February 3rd, 2009 at 4:06 am
Only in the mind if an environmentalist is economic expansion and domestic energy production “detrimental.”
February 3rd, 2009 at 4:13 am
Hi! little Jennifer! Just thought you might want to know. ooooh! ‘blogging*’ can sure be hard sometimes – like Math!! Stick to the weaving and photography – you’re kinda soft on spacial concepts and your background on technology, especially energy is kinda, shall we say, politely, spotty. If you want income for your writing forget it. McDonald’s is hiring – at least until your buddies impose ‘card check’, or wreak the economy some other way.
*Who are you kidding?
February 3rd, 2009 at 4:25 am
very interest in all types of energy.
If we are survide in the USA in the future,
new energy system will be need.
Mike
February 3rd, 2009 at 4:29 am
Let me join the bandwagon: drop the “detrimental” and add “faster, please”, in my view.
February 3rd, 2009 at 4:39 am
Oil is a dirty business – no two ways about it. The oil sands projects are creating big toxic lakes in Alberta.
February 3rd, 2009 at 4:42 am
So heating up oil sands and extracting the oil before returning clean sand to the environment is a “detrimental technology”?
Maybe in wacko land, but in the rest of the world petroleum products are useful for energy and chemical production. Dirty sand not so much.
February 3rd, 2009 at 4:48 am
“returning clean sand to it’s environment” heh – thats the rosiest defence of oil sands I’ve ever come across.
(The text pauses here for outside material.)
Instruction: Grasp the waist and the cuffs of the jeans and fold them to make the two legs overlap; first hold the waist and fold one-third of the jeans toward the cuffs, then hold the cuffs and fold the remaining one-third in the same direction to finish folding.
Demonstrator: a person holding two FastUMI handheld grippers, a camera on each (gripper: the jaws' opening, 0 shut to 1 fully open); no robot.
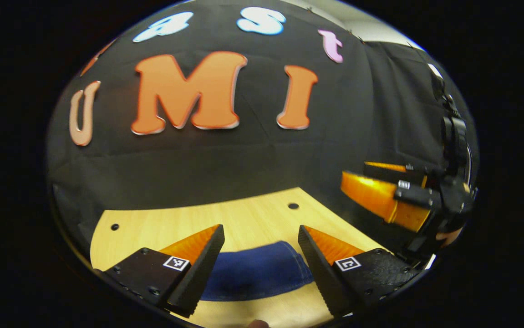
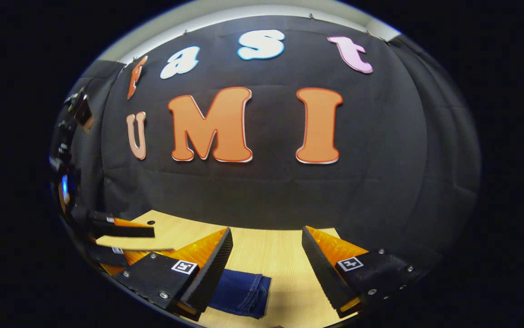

You realize they have to fire cannon blasts over the lakes to scare the birds away. It’s because the birds that land in the lakes die. … not a good sign
February 3rd, 2009 at 5:58 am
A project like this is only ‘detrimental’ to flaming socialist idiots who still wet their panties over so called ‘global warming’ because it prevents them from engineering a triumphant return to the 18th century
February 3rd, 2009 at 6:31 am
Then obviously the producers need to find a way to convert the toxic oil sands/polluted waters to something less poisonous, or find a good way to sequester it until a way can be found to extract the remaining resources. Turn the scientists and engineers loose on it. Humans need the energy, people need the jobs. We mustn’t limit ourselves unnecessarily.
March 7th, 2009 at 7:09 am
its sad to think that Canadian oil gets labeled detrimental, especially when none of it was used to fund terrorist activities. If Canadian oil is so “detrimental” and bad what do you call oil from the middle east?
April 25th, 2009 at 7:17 pm
the canadian tar sand projects are simply this: the single most harmful industrial endeavor in history. further, the EROEI (look it up, kids…) is the lowest of any petroleum source in the world. it takes 2/3rds of a barrel of oil worth of energy to extract one barrel of oil out of this tar/bitumen/dirt mess. if we were efficient, rather than ignorant, fuel prices would be lower, markets more stable, and these disastrous mega projects would not be necessary.
July 28th, 2009 at 9:46 pm
Some of you should actually do a bit of research into the area. You will find that the area was not pristine wilderness at all. The tar sands was discovered because of the oil leaking into the Athabasca river.
The claim that this is the worlds largest polluting endeavor is also nonsense. This is not one project but many. The tailing ponds are not all that big, they amount to a few square miles in area in total,
There are areas in the USA and China that make this look like a kids playground.